Install the solution

  1. In the AWS CloudFormation console, create a stack to launch the aws-auditmanager-confpack.yml template. In Parameters, enter the values for the parameters based on their descriptions in the template. The template takes the following parameters: SourceBucket: The name of the Amazon S3 bucket that contains the AWS Lambda source code. This is the bucket you created in step 3 of the prerequisites. Replace and with the AWS account ID and Region where you are deploying this template. ConfPackControlsMappingFile: This is the full name of the control mapping file, including the .csv extension (for example, nerc-cipmappingfile.csv) created in in step 2 of the prerequisites and uploaded to S3 in step 4 of the prerequisites.

  2. In the AWS Audit CloudFormation console, create a stack to launch the aws-auditmanager-customassessment.yml template. In Parameters, enter the values for the parameters based on their descriptions in the template. The template takes the following parameters: AssessmentDestination: The S3 URI in which AWS Audit Manager will save your assessment reports. This is the S3 URI from step 4 of the prerequisites from the Customizing AWS Audit Manager - Build a custom Audit Manager Assessment lab. Replace and with the AWS account ID and Region where you are deploying this template. AuditOwnerArn: The ARN for the IAM user that you created in step 3 of the prerequisites from the Customizing AWS Audit Manager - Build a custom Audit Manager Assessment lab

Review the Custom Audit Manager Controls, Framework and Assessment

  1. Navigate to the AWS Audit Manager console. From the left panel, select Control library and then select Custom Control on the right panel. You will see the list of custom controls that have been created for the NERC-CIP compliance standard.
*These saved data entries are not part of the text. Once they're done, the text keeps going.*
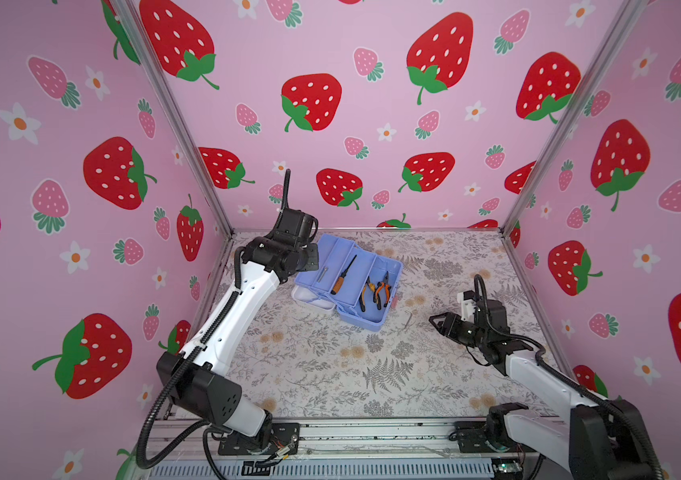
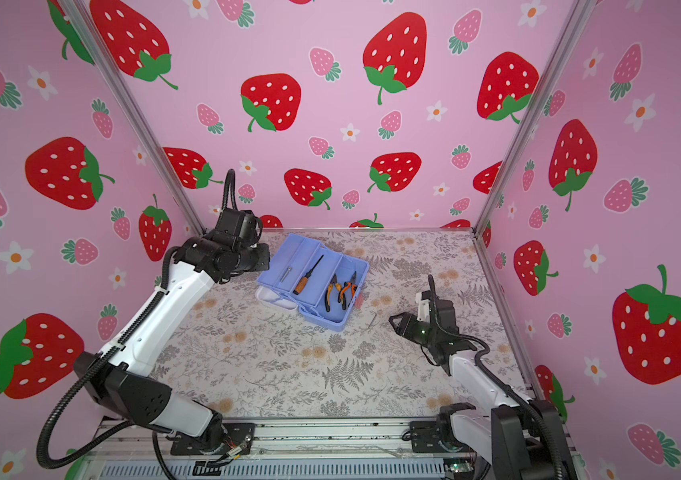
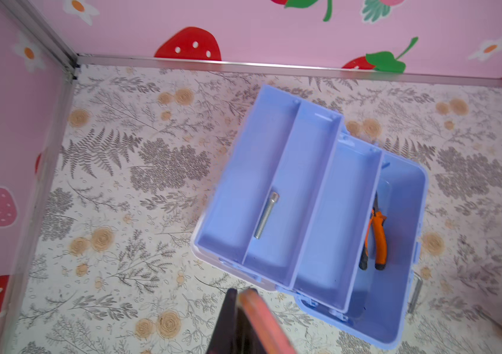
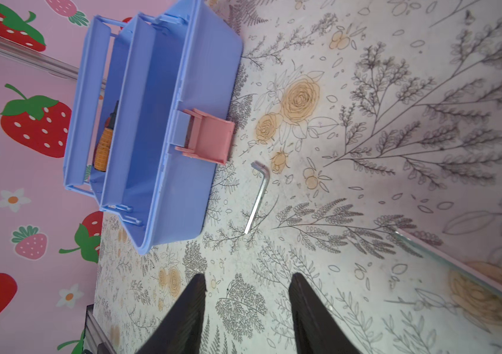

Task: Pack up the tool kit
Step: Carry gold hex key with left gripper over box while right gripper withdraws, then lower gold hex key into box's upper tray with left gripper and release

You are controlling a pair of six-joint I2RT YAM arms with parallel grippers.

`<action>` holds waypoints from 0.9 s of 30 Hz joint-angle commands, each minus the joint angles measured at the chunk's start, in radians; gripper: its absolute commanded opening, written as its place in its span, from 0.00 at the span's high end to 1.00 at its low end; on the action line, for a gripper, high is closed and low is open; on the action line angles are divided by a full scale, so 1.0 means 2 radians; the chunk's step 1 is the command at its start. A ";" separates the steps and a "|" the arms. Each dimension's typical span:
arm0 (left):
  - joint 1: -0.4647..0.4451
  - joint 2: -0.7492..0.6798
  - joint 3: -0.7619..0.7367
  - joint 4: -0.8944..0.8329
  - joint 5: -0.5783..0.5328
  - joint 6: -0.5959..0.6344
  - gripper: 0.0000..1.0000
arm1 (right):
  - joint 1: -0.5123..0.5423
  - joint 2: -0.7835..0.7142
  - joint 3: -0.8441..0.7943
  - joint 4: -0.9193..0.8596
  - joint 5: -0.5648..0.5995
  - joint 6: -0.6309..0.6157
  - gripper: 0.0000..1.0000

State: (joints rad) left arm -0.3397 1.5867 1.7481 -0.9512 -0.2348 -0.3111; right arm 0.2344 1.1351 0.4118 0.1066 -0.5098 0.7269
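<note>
Hex key (image 4: 257, 196) looks thin, stiff and slick, flat on tabletop (image 4: 366, 245) ahead of spread right gripper (image 4: 248, 306); pinch mid-shaft. Left gripper (image 3: 240, 295) pressed together.

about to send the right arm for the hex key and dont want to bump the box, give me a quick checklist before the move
1. hex key lies flat on the table, clear of the tool kit: ok
2. right gripper open and empty, key ahead of it: ok
3. pink latch hangs out toward the key but apart from it: ok
4. tool kit base has room beside the pliers: ok
5. left gripper shut; whether it holds anything: cannot tell
</note>
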 commanded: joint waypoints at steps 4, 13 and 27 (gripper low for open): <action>0.031 0.104 0.119 -0.104 -0.023 0.033 1.00 | -0.024 0.026 0.022 -0.004 -0.062 -0.048 0.55; 0.057 0.242 0.277 -0.193 -0.003 0.041 1.00 | -0.046 0.051 0.029 -0.035 -0.075 -0.104 0.54; 0.020 0.302 0.261 -0.168 0.036 0.032 1.00 | -0.080 0.071 0.026 -0.038 -0.109 -0.133 0.54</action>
State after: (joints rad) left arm -0.3000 2.1403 2.2406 -1.2564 -0.1555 -0.2409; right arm 0.0853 1.2762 0.4557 0.0414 -0.6949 0.4950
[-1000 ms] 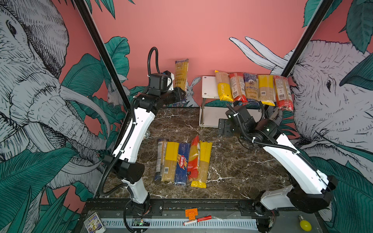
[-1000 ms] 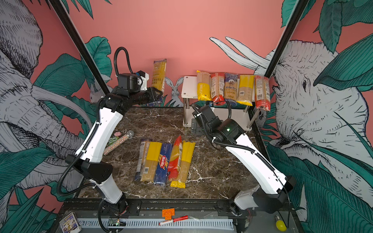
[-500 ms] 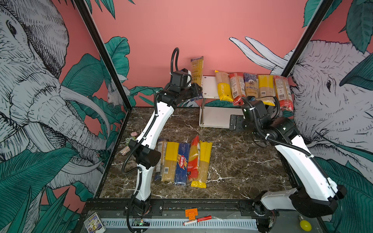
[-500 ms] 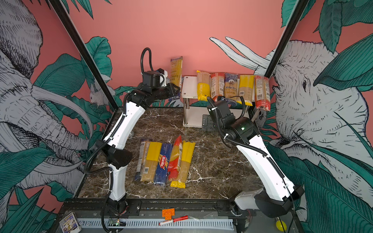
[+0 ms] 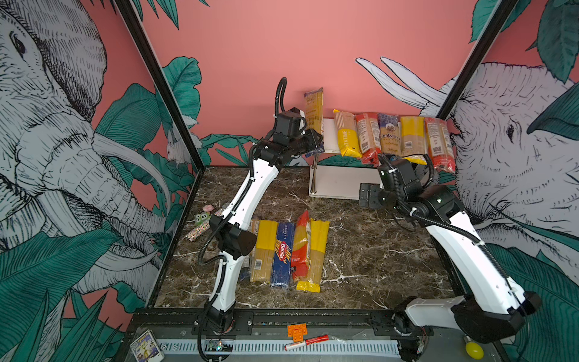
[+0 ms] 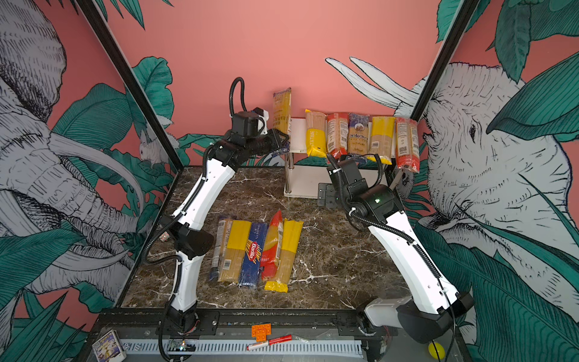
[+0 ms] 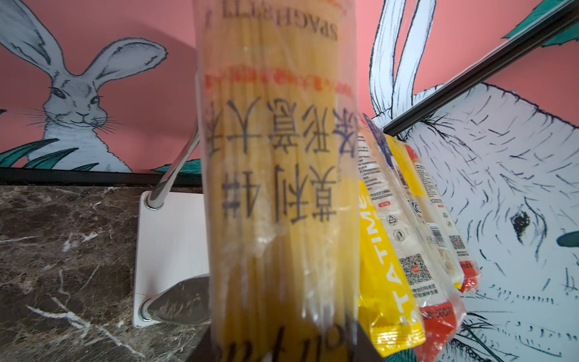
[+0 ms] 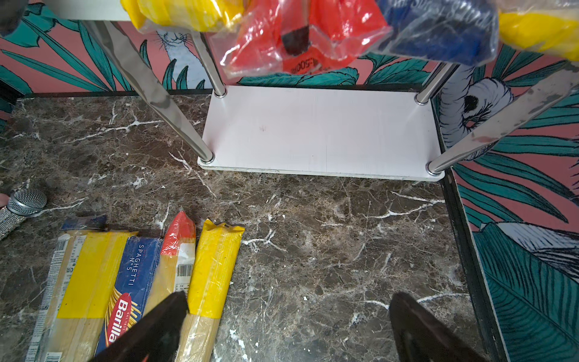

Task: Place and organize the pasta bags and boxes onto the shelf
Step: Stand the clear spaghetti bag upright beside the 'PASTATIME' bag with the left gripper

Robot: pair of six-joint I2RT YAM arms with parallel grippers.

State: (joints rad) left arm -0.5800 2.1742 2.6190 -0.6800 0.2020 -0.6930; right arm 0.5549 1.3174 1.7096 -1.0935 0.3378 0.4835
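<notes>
L hand clamped on bag at its low end, upright by shelf. Prob light, slick film, brittle strands: grip mid-length, gently. R hand apart, empty.

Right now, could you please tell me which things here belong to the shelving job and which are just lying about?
Job: raised spaghetti bag; five shelved packs; five loose packs; white shelf.
Lying about: marker pen; orange brick; glittery tube.
</notes>
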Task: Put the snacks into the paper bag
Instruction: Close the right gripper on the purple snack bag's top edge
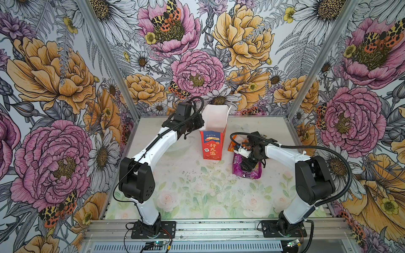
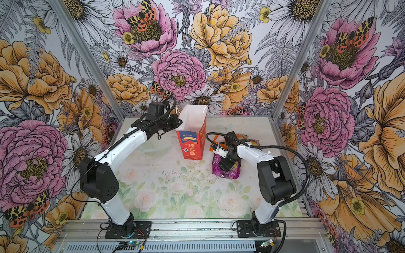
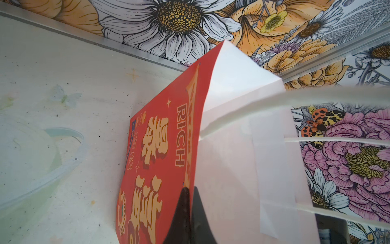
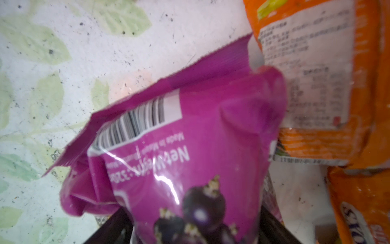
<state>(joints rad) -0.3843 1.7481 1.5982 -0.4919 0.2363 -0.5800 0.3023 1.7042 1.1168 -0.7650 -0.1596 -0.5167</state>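
The left gripper (image 3: 190, 191) was clamped tight on the bag (image 1: 212, 142), pinching its rim wall; the bag stood upright. The right gripper (image 1: 246, 167) pointed down, jaws wide apart astride the purple packet (image 4: 211, 137), which lay on the table (image 1: 197, 186). 2 orange packets (image 4: 312, 84) lay just beside it.

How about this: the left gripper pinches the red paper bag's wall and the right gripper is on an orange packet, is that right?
One thing is off: the right gripper is on the magenta-purple packet, not an orange one; the right wrist view shows it between the jaws, orange packets beside it. The left gripper does pinch the wall of the red paper bag.
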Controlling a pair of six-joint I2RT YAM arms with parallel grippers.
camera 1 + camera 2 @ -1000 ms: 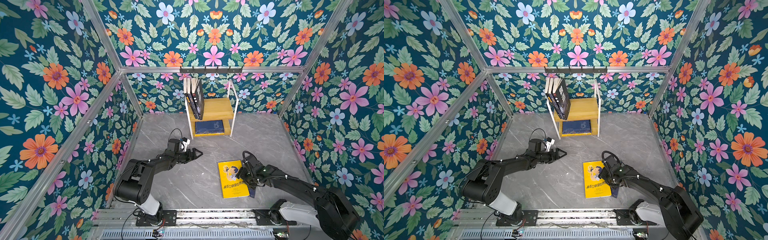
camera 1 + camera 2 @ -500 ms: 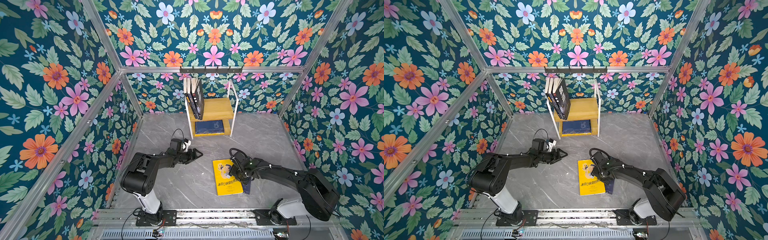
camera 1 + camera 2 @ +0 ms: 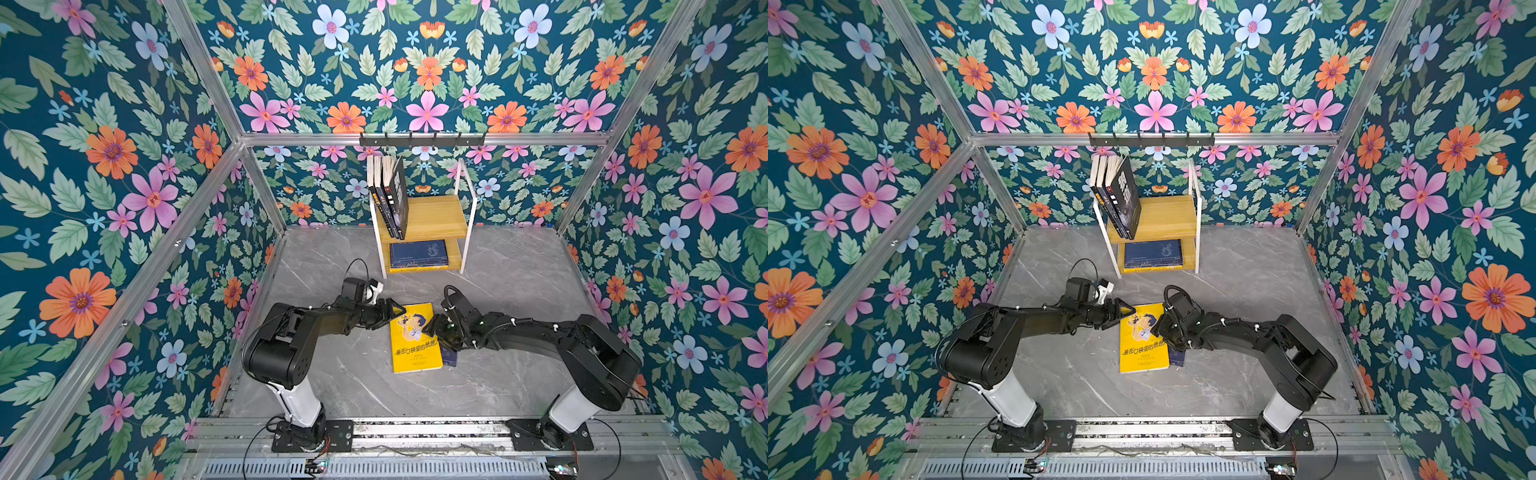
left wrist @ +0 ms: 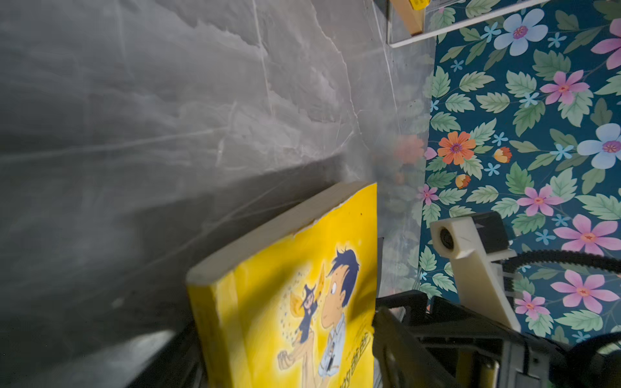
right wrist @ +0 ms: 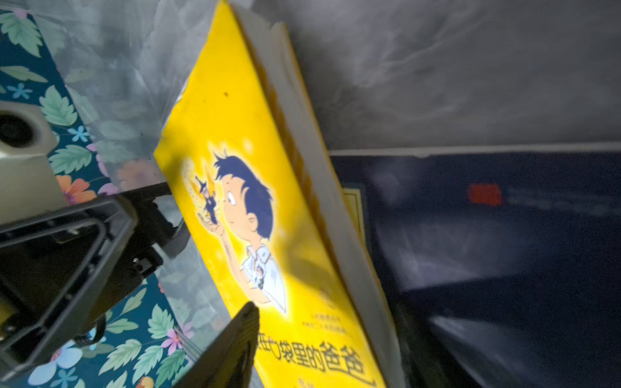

  2. From the left panel, select Framework Library and then select Custom Framework on the right pane to view the custom Audit Manager framework Config Conformance Pack Custom Framework that was provisioned by the solution

  3. Select the custom framework from the previous step. Under the Control section, you will see that this framework incorporates custom NERC-CIP controls that you reviewed in the Custom Control tab from Step 1

  4. On the left hand panel, select Assessments and you will see that a custom assessment was provisioned by the solution. Select the custom assessment named CustomConfigCongPackAssessment and view the custom controls that correspond to the NERC-CIP compliance standard

Once you create an assessment, it will automatically start collecting evidence for the custom controls that you have configured within the assessment. It may take 24 hours for the evidence to appear on the Audit Manager Console.

Cleanup

To avoid incurring additional charges in your account or to be able to redeploy the solution:

  1. Follow the steps outlined here to delete the CloudFormation stacks for the templates you deployed. Delete the stack for aws-auditmanager-customassessment.yml first, and then delete the stack for aws-auditmanager-confpack.yml.

  2. Follow the steps to delete the custom framework and then delete the custom controls that were created in Audit Manager.

  3. From the AWS Systems Manager console, choose Parameter Store. On the My Parameters tab, delete the AWS Audit Manager framework ID.